The Invictus Games are an international sporting event held since 2014 for wounded, injured and ill service members, both serving and veterans. ‘Invictus’ means ‘undefeated’ in Latin and represents the fighting spirit of the wounded, injured and sick and what they can achieve after their injuries. Over 500 participants took part in ten sports: athletics, weightlifting, hand archery, indoor rowing, Land Rover Driving Challenge, wheelchair basketball, wheelchair rugby, cycling, sitting volleyball and swimming.

“Working at the Invictus Games was a unique opportunity and was the highlight of my career as a physical therapist,” McCain said. “Like wearing the uniform, it gave me a great sense of pride and patriotism to be able to represent our country internationally.”

McCain was recommended for the position by the 7th Special Forces Group physical therapist due to his reputation for exceptional clinical skills and his ability to work well with every team. He was then interviewed and selected by the US team medical officer.

At the event, McCain served as a physical therapist for U.S. service members and veterans attending the games. He provided physical therapy care to the USA Invictus team during their training at Ft. Belvoir, Virginia, and while they competed in games overseas.
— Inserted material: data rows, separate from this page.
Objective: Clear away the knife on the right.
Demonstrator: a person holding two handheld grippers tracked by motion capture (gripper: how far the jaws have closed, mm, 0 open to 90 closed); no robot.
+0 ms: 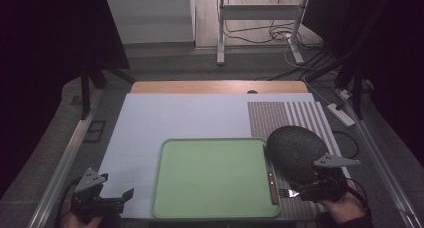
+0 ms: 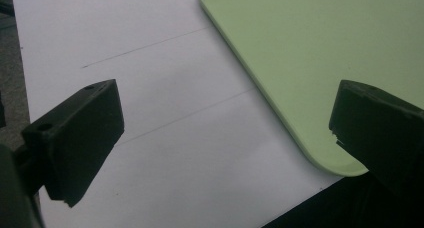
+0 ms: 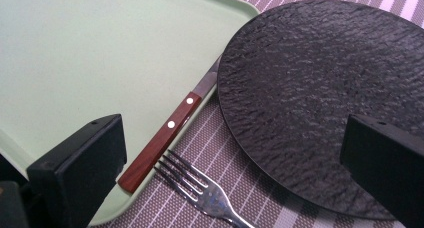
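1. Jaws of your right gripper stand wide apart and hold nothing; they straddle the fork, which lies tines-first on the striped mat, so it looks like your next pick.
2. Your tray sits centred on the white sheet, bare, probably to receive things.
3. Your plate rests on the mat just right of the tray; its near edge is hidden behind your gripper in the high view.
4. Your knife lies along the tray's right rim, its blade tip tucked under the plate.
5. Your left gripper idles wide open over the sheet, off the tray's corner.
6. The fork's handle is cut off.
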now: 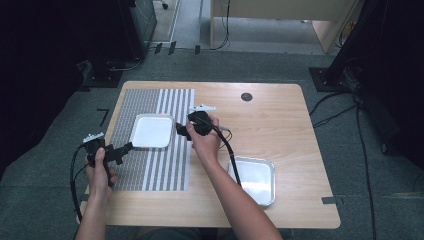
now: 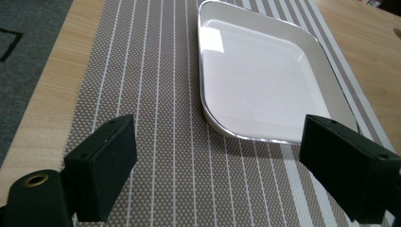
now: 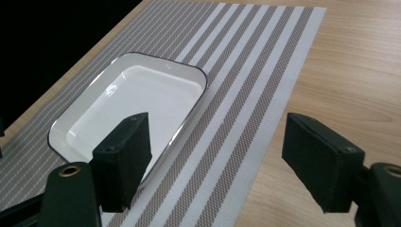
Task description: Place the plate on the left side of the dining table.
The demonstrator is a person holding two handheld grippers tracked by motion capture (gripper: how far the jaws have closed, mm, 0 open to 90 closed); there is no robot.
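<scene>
The high view is looking forward and down from above the person's side, taking in the whole counter (image 1: 280, 130). Each gripper view is riding low and close, looking along its own jaws. All three are sharing the white tray (image 1: 151, 131) (image 2: 257, 80) (image 3: 132, 106) on the striped mat (image 1: 172, 165) (image 2: 161, 71) (image 3: 246, 71).

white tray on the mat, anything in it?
Empty. The white tray sits flat on the striped mat, its inside bare in both gripper views.

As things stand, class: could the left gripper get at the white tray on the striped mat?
Probably yes. The left gripper sits just off the near-left corner of the white tray, jaws open and empty, with only bare striped mat between them.
</scene>
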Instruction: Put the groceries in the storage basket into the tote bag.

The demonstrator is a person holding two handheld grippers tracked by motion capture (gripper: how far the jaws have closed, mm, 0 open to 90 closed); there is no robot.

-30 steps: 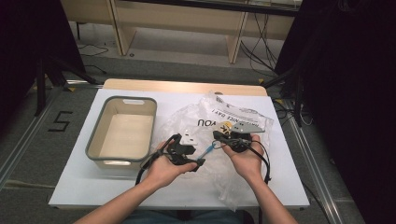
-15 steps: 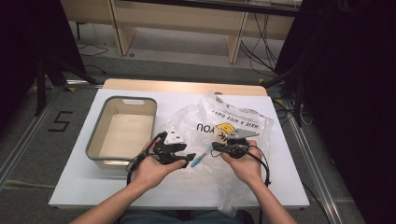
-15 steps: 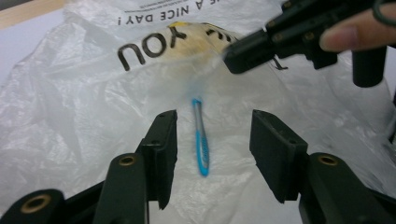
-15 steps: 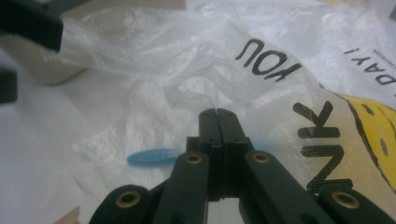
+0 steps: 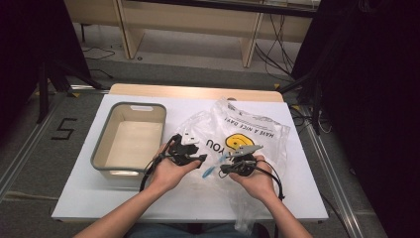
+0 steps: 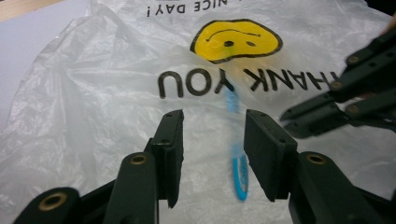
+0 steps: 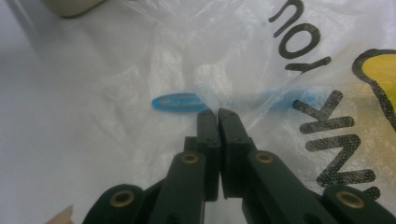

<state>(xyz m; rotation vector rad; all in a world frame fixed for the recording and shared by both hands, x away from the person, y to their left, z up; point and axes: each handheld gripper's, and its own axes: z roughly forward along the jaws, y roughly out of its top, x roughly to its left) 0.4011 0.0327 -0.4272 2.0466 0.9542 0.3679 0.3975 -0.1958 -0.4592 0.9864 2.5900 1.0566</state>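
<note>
Bags: one plastic bag (image 5: pixel 247 144) on the table (image 5: pixel 307 198).
Toothbrushes: one blue toothbrush (image 6: pixel 238 172), partly inside bag.
Bins: one grey bin (image 5: pixel 130 141), left of bag.
My left gripper (image 6: pixel 212 140): jaws just narrowing, astride toothbrush, not pressing.
My right gripper (image 7: pixel 217 114): closed, pinching bag film.

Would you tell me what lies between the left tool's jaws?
In the left gripper view, the blue toothbrush lies between the left tool's open jaws, under the bag's plastic.

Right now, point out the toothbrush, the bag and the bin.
toothbrush (image 6: pixel 240 175), left gripper view, handle end.
bag (image 5: pixel 257 130), high view, printed upper panel.
bin (image 5: pixel 101 149), high view, left rim.
</note>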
“The most meaningful part of the games was the ability to work and build relationships with our warriors across the Department of Defense,” McCain said. “The male and female Invictus Games athletes are an incredible group of individuals who have overcome much adversity. It was an incredible experience to watch them continue to push the limits of their physical and mental limits. They showed the human spirit and showed what we are truly capable of.

McCain is also a holistic health and fitness physical therapist with the 1st Brigade Combat Team, 82nd Airborne Division, headquartered in Fort Bragg, North Carolina.